This Saturday, July 27, is the annual celebration of the Tomato Festival at the Downtown Cartersville Farmer’s Market. Activities will begin around 10am and will include a tomato contest for local farmers. The festival has become a favorite event among locals that love to sample different tomato varieties. There are literally thousands of tomato varieties grown around the world. Rutgers University maintains an extensive online database of tomato variety descriptions and pictures if you’re interested in learning more. Their database organizes tomato varieties by 20 different shape categories and several skin colors, including bi-color, black, pink, green, golden, orange, purple, red, white, and yellow.
As in previous years, the Farmer’s Market will have samples of locally grown tomatoes that the public can taste and cast ballots to decide who will win the coveted “best tasting tomato” award.
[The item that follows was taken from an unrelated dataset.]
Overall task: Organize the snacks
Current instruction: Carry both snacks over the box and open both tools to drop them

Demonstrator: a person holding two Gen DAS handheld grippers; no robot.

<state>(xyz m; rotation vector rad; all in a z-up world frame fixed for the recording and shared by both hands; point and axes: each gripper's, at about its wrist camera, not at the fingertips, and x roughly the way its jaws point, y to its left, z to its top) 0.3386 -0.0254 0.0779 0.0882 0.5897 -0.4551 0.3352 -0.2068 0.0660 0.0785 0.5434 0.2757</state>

There are also additional categories that the public can judge based on appearance for “Prettiest Tomato”, “Ugliest Tomato”, and “Biggest Tomato.” My favorite category is the “Ugliest Tomato” award, which often generates questions about why do they look that way? In fact, this is a common question we get at the local Extension office this time of year.
There are several tomato disorders that cause a variety of “ugly” deformities in tomatoes. Most of these disorders are caused by environmental stresses and sometimes insects or certain plant diseases. In most cases, the tomatoes may look bad, but are still edible as long as the fruit are harvested before they start to rot. Many fruit rots are caused by decaying fungi and bacteria that will take advantage of deformed tomatoes, which ultimately shortens the shelf life of the fruit. In most cases, it’s best to harvest ugly tomatoes slightly on the green side before they get real ugly and turn sour. Small blemishes can be cut out with a knife in order to salvage a few pieces for a fresh tomato sandwich. If you’re going to use them for salsa or spaghetti sauce, then appearances aren’t that important anyway.
One of the most common disorders of tomatoes is blossom-end rot, which causes the bottom of the fruit to turn black and leathery. This particular issue is caused by a calcium deficiency and can often be avoided by adjusting the soil pH of your garden based on a soil test. Changing the soil pH with limestone takes time and should be started several months prior to planting tomatoes.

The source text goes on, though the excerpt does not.